Data mining is a technique used for processing data from different perspectives which leads to summarization of useful information. The goal of the data mining process is to extract information from a data set and transform it into an understandable format for further use. In data mining, the data is mined using two learning methodologies. They are
* Supervised Learning
* Unsupervised Learning
Supervised Learning is the task of deriving a function from labeled training data. The training data is a set of training examples. Supervised learning is a pair consisting of an input object and output value. A supervised learning algorithm takes the training data and then produces an inferred function that can be used for mapping new examples. An optimal scenario will allow the algorithm to correctly determine the class labels for unseen instances. Classification and regression are the approaches under Supervised Learning.
In machine learning, the problem of unsupervised learning tries to find hidden structure in unlabeled data. The examples that are given to the learner are unlabeled. This is the difference between unsupervised learning and supervised learning. Unsupervised learning is related to the density estimation problem in statistics. However the unsupervised learning also contains many other techniques that aim to summarize and explain key features of the data. Many methods that are given in unsupervised learning are based on data mining methods which are used to preprocess data. Clustering is one of the approaches under unsupervised learning.
1. Related Work:
Recently, clustering algorithms for mining large databases have been proposed in (Raymond et al, 1994, Martin Ester et al, 1995, Tian Zhang et al, 1996, Sudipto Guha et al., 1998, Martin Ester et al., 1996). Most of these, are variants of either partition (Raymond et al., 1994) or centroid-based hierarchical clustering (Tian Zhang et al, 1996, Sudipto Guha et al, 1998). These algorithms are not suitable to cluster the categorical data, instead used to cluster numeric data.

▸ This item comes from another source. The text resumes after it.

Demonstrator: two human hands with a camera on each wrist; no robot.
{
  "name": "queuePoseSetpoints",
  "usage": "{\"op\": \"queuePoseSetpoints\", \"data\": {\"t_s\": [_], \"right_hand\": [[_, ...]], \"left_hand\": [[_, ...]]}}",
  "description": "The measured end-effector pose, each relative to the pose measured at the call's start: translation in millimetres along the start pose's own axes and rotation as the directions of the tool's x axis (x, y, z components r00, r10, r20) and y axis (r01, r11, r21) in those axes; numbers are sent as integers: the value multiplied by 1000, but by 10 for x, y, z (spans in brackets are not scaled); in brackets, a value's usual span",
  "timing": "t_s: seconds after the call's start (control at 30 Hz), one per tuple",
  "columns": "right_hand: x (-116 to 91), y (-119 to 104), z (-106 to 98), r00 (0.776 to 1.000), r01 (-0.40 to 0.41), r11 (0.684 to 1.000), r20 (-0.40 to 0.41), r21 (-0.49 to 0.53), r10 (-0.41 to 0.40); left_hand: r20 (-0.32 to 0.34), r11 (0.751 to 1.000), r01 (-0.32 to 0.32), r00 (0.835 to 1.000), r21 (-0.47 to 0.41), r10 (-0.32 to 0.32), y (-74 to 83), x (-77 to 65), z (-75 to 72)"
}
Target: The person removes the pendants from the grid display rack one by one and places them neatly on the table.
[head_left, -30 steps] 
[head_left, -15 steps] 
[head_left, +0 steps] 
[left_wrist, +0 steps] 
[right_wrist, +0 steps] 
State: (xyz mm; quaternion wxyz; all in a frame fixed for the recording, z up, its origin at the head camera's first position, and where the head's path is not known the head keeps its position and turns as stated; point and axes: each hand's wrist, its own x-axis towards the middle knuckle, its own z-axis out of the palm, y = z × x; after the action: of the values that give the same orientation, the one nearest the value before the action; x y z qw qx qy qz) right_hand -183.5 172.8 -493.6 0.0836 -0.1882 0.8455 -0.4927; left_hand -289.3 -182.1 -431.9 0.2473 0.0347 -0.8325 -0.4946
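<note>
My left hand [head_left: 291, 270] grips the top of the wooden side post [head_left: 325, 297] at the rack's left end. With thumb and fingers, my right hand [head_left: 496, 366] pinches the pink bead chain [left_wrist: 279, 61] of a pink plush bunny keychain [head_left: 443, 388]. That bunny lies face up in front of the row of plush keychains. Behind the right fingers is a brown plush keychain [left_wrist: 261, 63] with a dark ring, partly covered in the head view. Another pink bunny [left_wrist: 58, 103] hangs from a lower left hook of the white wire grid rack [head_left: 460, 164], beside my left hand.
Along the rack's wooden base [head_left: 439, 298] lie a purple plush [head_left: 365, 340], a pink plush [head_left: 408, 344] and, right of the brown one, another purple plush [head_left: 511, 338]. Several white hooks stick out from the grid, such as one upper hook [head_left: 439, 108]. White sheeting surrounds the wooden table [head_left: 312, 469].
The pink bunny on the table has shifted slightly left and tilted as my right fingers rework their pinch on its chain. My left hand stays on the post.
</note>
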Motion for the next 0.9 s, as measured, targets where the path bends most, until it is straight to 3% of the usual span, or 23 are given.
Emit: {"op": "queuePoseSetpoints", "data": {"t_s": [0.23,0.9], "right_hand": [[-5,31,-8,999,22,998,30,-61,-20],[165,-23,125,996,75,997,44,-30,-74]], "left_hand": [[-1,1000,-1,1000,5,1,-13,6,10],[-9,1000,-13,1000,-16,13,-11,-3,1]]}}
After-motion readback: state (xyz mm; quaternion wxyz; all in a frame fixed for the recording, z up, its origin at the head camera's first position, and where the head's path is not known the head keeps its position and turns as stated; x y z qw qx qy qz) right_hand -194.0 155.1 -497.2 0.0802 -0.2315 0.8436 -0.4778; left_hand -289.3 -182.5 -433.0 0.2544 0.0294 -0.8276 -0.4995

For example, CLARANS (Raymond et al., 1994) incorporates a randomized search to find the k-best cluster medoids. BIRCH, proposed in (Tian Zhang et al., 1996), finds the clusters in two steps. As the first step, the data is pre clustered and finally, the centroid based hierarchical algorithm is used to cluster the partial clusters. The CURE algorithm proposed in (Sudipt0 Guha et at., 1998) is a combination of random sampling and partition clustering to handle large databases. The hierarchical clustering algorithm represents each and every cluster by a certain number of entities that are generated by selecting well scattered entities and then shrinks them toward the cluster centroid by a specified fraction. DBSCAN (Density Based SCAN), which is proposed in (Martin Ester et at., 1996), grows clusters by including the dense neighborhoods of points already in the cluster. This approach may be prone to errors if clusters are not well-separated. The ROCK clustering algorithm, proposed in (S. Guha et at., 1999) is based on the clustering of categorical data. The classification of all the clustering algorithms is given in Fig 1.
Clustering is a process of grouping with similar properties. Any cluster should exhibit two main properties, low inter-class similarity and high intra-class similarity. Clustering is an unsupervised learning i.e., it learns by observations rather than examples. There are no predefined class label exists for the data points. Cluster analysis is used in many number of applications such as data analysis, image processing, etc., Clustering algorithms can be divided into many number of categories which are illustrated in Fig 1. ROCK algorithm comes under the Partitioned Clustering algorithms where the complete data set is portioned into several subsets. Fig 2 represents the original entities of a data set and entities after the partition clustering is performed.
This section outlines the data mining learning approaches, different types of clustering algorithms and the algorithms that come under each type. Next section briefly explains the existing ROCK algorithm.
3. Rock Clustering Algorithm:
ROCK clustering algorithm is used for clustering of the categorical data. The ROCK clustering algorithm is mainly based on the following
* Links and
* Goodness measure
A entity neighbors are those points that are considerably similar to it. The similarity is calculated using the Jaccard Coefficient.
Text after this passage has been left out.